Test results with different contrastive loss weight.
IoU: Intersection over Union; MIoU: Mean Intersection over Union.
Impact of unsupervised loss weight on model performance
It is beneficial for training that the unsupervised loss weight starts close to zero because the initial model prediction accuracy is low, and the pseudo-labels at this time will not be a reasonable object to provide additional supervision information. Therefore, the contribution of unsupervised loss to the total loss should not be too big. As the training progresses, the model performance improves, and the weight can be increased at this time. In the experiments, the unsupervised loss weight is set as the percentage of the number of pixels with a confidence greater than 0.97 in the predicted pseudo-labels, as a sufficient representative of the prediction quality. The effect of unsupervised loss weights on model performance is shown in Table 4. The results indicate that when the unsupervised loss weight is not set, the segmentation performance of the model for crack, spalling, and rebar exposure drops by 3.08%, 2.16%, and 1.41%, respectively. Unsupervised loss contains much uncertain information, when the unsupervised loss weight is not set, all predicted pixel information will be used for model training, resulting in a great interference to the normal model training.

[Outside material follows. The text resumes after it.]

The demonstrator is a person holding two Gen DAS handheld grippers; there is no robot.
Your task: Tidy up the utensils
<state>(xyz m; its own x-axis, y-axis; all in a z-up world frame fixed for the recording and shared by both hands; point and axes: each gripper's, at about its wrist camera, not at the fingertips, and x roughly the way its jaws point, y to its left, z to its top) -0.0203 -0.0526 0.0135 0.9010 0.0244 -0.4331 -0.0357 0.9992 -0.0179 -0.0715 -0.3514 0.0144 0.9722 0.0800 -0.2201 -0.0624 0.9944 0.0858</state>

Test results with and without unsupervised loss weight.
IoU: Intersection over Union; MIoU: Mean Intersection over Union.
Impact of sampling strategy on model performance
An image contains thousands of pixels, and sampling all the pixels when calculating pixel-level contrastive loss will bring huge computational costs and is unnecessary. The segmentation network is usually only indistinguishable for the pixels at the junction of different categories. To solve the above issue, an active sampling strategy is adopted. The active sampling strategy requires that the selection of anchor pixels must meet the following requirements: (a) under weak data augmentation, the model’s prediction confidence is greater than 0.7 and (b) under strong data augmentation, the model’s prediction confidence is less than 0.97. The anchor pixel first needs to be guaranteed to have the correct label. For the pixels from the labeled dataset, the correctness of the label can be guaranteed; for the pixels from the unlabeled dataset, the requirement (a) can ensure that those pixels with reliable prediction are selected. Requirement (b) can ensure that the model can sample indistinguishable pixels, and only the gradient update of these pixels with insufficient confidence can really help improve performance. If we sample anchor pixels with confidence greater than 0.97 for comparative learning under strong data augmentation operations, the model will not learn any useful information because models have learned well at the beginning for simple samples.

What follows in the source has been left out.